## Task objective
The entries that follow should be written out exactly.

++++++

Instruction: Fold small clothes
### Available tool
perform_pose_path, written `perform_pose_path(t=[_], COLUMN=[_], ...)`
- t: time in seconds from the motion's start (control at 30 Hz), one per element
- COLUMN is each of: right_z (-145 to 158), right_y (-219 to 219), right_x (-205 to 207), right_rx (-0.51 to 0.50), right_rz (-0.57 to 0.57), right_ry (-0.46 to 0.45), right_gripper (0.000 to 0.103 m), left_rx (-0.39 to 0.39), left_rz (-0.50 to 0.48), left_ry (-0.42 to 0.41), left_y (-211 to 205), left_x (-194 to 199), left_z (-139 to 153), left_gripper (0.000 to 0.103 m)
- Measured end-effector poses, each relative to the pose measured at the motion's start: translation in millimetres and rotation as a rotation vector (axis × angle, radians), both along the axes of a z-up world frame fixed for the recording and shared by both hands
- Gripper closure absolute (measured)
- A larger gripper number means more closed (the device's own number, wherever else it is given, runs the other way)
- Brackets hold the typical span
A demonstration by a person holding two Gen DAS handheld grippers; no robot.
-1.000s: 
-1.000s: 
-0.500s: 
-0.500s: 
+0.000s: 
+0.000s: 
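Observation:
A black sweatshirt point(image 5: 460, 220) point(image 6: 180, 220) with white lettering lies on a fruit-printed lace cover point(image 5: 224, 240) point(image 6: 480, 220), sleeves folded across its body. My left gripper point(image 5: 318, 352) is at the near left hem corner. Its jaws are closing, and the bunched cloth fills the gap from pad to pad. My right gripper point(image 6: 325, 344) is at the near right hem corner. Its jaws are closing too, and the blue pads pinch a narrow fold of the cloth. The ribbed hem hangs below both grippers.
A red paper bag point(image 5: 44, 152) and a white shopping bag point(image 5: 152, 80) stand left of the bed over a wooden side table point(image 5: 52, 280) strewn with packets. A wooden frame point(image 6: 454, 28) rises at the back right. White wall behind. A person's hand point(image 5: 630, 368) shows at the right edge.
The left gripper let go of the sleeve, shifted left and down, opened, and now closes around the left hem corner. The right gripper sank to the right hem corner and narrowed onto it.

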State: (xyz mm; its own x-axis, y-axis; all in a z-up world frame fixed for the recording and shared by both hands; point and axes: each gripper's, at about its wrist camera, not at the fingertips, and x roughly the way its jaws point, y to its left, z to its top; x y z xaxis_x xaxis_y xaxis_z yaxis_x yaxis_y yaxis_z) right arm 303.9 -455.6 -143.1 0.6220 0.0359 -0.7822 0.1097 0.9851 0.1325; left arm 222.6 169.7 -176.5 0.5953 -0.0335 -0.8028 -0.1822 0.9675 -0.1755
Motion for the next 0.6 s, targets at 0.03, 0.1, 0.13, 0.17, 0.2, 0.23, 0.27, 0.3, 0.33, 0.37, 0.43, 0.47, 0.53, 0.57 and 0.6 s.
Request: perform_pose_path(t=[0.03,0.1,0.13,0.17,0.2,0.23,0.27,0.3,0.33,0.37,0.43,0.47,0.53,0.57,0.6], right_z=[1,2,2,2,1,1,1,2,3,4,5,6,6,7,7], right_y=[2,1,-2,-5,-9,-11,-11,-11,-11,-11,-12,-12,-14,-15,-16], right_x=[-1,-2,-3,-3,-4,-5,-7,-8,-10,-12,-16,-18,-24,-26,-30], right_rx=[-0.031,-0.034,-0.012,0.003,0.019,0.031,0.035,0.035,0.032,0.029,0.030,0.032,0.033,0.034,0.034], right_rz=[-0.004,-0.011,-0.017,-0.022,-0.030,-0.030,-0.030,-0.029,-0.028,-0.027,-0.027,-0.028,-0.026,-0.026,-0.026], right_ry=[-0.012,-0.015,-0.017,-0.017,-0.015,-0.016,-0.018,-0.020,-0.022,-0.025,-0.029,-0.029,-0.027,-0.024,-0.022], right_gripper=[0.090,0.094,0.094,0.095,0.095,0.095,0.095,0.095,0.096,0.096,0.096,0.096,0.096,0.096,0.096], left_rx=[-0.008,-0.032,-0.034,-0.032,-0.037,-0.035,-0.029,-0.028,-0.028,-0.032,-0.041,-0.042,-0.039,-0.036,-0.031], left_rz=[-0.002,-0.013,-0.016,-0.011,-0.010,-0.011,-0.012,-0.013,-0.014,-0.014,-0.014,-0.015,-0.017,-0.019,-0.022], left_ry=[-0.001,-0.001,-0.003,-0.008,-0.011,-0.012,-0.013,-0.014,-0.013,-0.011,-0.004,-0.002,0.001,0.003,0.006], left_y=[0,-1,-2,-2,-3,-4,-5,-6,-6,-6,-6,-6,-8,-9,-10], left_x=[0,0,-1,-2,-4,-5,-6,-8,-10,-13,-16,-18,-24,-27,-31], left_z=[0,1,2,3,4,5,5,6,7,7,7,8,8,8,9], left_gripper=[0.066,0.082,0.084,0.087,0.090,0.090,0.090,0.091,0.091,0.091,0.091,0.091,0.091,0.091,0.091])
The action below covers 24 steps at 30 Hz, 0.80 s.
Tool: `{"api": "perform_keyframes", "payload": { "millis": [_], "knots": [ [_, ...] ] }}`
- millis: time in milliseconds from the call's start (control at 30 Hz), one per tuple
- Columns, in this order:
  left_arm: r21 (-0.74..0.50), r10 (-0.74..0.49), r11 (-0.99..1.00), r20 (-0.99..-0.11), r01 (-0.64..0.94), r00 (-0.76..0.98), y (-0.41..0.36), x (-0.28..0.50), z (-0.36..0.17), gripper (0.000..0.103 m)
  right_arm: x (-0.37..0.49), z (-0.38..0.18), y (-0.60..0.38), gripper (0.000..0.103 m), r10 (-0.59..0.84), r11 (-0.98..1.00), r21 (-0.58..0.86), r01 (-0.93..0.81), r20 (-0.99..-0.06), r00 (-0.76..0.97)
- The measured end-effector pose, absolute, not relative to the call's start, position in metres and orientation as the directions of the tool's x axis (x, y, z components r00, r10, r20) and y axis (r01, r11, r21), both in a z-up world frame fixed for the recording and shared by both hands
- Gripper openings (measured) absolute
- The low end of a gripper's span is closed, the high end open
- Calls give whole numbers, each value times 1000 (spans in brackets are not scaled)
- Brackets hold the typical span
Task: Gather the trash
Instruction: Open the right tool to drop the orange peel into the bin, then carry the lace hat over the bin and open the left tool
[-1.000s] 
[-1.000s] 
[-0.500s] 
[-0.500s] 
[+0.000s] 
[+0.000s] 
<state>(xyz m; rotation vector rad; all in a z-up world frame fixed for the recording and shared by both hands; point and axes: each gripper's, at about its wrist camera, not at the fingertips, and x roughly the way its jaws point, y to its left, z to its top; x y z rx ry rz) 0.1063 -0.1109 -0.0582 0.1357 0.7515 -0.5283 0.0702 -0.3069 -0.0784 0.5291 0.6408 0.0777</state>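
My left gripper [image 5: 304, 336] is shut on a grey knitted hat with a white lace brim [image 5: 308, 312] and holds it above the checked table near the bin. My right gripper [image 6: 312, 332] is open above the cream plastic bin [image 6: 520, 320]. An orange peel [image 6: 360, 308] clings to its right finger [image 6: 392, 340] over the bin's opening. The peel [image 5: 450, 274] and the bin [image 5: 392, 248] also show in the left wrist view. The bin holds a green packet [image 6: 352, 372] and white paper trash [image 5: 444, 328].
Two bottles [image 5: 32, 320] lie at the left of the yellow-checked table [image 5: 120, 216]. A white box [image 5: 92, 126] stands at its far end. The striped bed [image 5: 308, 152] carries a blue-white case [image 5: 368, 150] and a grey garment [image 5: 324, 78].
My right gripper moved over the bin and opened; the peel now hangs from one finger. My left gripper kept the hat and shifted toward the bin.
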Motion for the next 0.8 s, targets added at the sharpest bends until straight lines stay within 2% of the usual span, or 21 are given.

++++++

## Final answer
Instruction: Fold small clothes
### Available tool
perform_pose_path, written `perform_pose_path(t=[_], COLUMN=[_], ...)`
- t: time in seconds from the motion's start (control at 30 Hz), one per element
- COLUMN is each of: right_z (-145 to 158), right_y (-219 to 219), right_x (-205 to 207), right_rx (-0.51 to 0.50), right_rz (-0.57 to 0.57), right_ry (-0.46 to 0.45), right_gripper (0.000 to 0.103 m), left_rx (-0.39 to 0.39), left_rz (-0.50 to 0.48), left_ry (-0.42 to 0.41), left_y (-211 to 205), left_x (-194 to 199), left_z (-139 to 153), left_gripper (0.000 to 0.103 m)
- Measured end-effector poses, each relative to the pose measured at the motion's start: translation in millimetres and rotation as a rotation vector (axis × angle, radians), both along the axes of a z-up world frame fixed for the recording and shared by both hands
- Gripper closure absolute (measured)
- A larger gripper number means more closed (the device's own number, wherever else it is given, runs the other way)
- Brackets hold the typical span
A demonstration by a person holding two Gen DAS handheld grippers; no robot.
-1.000s: 
-1.000s: 
-0.500s: 
-0.500s: 
+0.000s: 
+0.000s: 
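Observation:
A black sweatshirt point(image 5: 460, 220) point(image 6: 180, 220) with white lettering lies on a fruit-printed lace cover point(image 5: 224, 240) point(image 6: 480, 220), sleeves folded across its body. My left gripper point(image 5: 318, 352) is at the near left hem corner. Its jaws are closing, and the bunched cloth fills the gap from pad to pad. My right gripper point(image 6: 325, 344) is at the near right hem corner. Its jaws are closing too, and the blue pads pinch a narrow fold of the cloth. The ribbed hem hangs below both grippers.
A red paper bag point(image 5: 44, 152) and a white shopping bag point(image 5: 152, 80) stand left of the bed over a wooden side table point(image 5: 52, 280) strewn with packets. A wooden frame point(image 6: 454, 28) rises at the back right. White wall behind. A person's hand point(image 5: 630, 368) shows at the right edge.
The left gripper let go of the sleeve, shifted left and down, opened, and now closes around the left hem corner. The right gripper sank to the right hem corner and narrowed onto it.
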
State: (xyz mm; its own x-axis, y-axis; all in a z-up world frame fixed for the recording and shared by both hands; point and axes: each gripper's, at about its wrist camera, not at the fingertips, and x roughly the way its jaws point, y to its left, z to its top; x y z xaxis_x xaxis_y xaxis_z yaxis_x yaxis_y yaxis_z) right arm 303.9 -455.6 -143.1 0.6220 0.0359 -0.7822 0.1097 0.9851 0.1325; left arm 222.6 169.7 -176.5 0.5953 -0.0335 -0.8028 -0.1822 0.9675 -0.1755
Motion for the next 0.6 s, targets at 0.03, 0.1, 0.13, 0.17, 0.2, 0.23, 0.27, 0.3, 0.33, 0.37, 0.43, 0.47, 0.53, 0.57 and 0.6 s.
Request: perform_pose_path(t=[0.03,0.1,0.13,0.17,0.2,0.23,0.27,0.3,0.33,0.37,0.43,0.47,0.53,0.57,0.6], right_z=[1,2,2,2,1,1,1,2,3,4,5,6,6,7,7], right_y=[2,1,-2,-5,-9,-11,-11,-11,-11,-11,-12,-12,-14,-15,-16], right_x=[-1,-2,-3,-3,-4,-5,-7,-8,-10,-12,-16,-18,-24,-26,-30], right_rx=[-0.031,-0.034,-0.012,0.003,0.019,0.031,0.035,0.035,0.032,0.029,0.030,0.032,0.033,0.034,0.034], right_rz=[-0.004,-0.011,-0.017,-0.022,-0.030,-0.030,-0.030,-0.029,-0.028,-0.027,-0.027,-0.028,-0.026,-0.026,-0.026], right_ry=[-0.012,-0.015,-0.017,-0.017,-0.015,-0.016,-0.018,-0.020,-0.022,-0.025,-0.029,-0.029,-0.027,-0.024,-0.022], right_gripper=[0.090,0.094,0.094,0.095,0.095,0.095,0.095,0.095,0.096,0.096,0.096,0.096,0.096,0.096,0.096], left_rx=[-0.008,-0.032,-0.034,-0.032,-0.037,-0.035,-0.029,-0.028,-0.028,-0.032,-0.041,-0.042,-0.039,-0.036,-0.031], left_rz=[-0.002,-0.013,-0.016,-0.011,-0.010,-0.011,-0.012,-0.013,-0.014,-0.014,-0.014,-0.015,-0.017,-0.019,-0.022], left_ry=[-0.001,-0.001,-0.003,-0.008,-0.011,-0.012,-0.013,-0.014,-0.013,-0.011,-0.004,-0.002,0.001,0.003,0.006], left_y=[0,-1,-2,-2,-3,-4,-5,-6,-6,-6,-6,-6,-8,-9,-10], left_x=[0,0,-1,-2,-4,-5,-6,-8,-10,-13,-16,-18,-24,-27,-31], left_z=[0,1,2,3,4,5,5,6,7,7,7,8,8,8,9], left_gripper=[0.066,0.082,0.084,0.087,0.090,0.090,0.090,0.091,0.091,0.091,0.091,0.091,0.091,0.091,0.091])
The action below covers 24 steps at 30 Hz, 0.80 s.
Tool: `{"api": "perform_keyframes", "payload": { "millis": [_], "knots": [ [_, ...] ] }}`
- millis: time in milliseconds from the call's start (control at 30 Hz), one per tuple
- Columns, in this order:
  left_arm: r21 (-0.74..0.50), r10 (-0.74..0.49), r11 (-0.99..1.00), r20 (-0.99..-0.11), r01 (-0.64..0.94), r00 (-0.76..0.98), y (-0.41..0.36), x (-0.28..0.50), z (-0.36..0.17), gripper (0.000..0.103 m)
  right_arm: x (-0.37..0.49), z (-0.38..0.18), y (-0.60..0.38), gripper (0.000..0.103 m), r10 (-0.59..0.84), r11 (-0.98..1.00), r21 (-0.58..0.86), r01 (-0.93..0.81), r20 (-0.99..-0.06), r00 (-0.76..0.97)
- The measured end-effector pose, absolute, not relative to the call's start, position in metres and orientation as the directions of the tool's x axis (x, y, z components r00, r10, r20) and y axis (r01, r11, r21), both in a z-up world frame fixed for the recording and shared by both hands
- Gripper openings (measured) absolute
- The low end of a gripper's span is closed, the high end open
- Calls give whole numbers, each value times 1000 (spans in brackets are not scaled)
- Brackets hold the typical span
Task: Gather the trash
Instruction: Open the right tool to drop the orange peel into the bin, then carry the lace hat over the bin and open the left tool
[-1.000s] 
[-1.000s] 
[-0.500s] 
[-0.500s] 
[+0.000s] 
[+0.000s] 
<state>(xyz m; rotation vector rad; all in a z-up world frame fixed for the recording and shared by both hands; point and axes: each gripper's, at about its wrist camera, not at the fingertips, and x roughly the way its jaws point, y to its left, z to its top; x y z rx ry rz) 0.1063 -0.1109 -0.0582 0.1357 0.7515 -0.5283 0.0702 -0.3069 -0.0784 0.5291 0.6408 0.0777</state>
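My left gripper [image 5: 304, 336] is shut on a grey knitted hat with a white lace brim [image 5: 308, 312] and holds it above the checked table near the bin. My right gripper [image 6: 312, 332] is open above the cream plastic bin [image 6: 520, 320]. An orange peel [image 6: 360, 308] clings to its right finger [image 6: 392, 340] over the bin's opening. The peel [image 5: 450, 274] and the bin [image 5: 392, 248] also show in the left wrist view. The bin holds a green packet [image 6: 352, 372] and white paper trash [image 5: 444, 328].
Two bottles [image 5: 32, 320] lie at the left of the yellow-checked table [image 5: 120, 216]. A white box [image 5: 92, 126] stands at its far end. The striped bed [image 5: 308, 152] carries a blue-white case [image 5: 368, 150] and a grey garment [image 5: 324, 78].
My right gripper moved over the bin and opened; the peel now hangs from one finger. My left gripper kept the hat and shifted toward the bin.
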Motion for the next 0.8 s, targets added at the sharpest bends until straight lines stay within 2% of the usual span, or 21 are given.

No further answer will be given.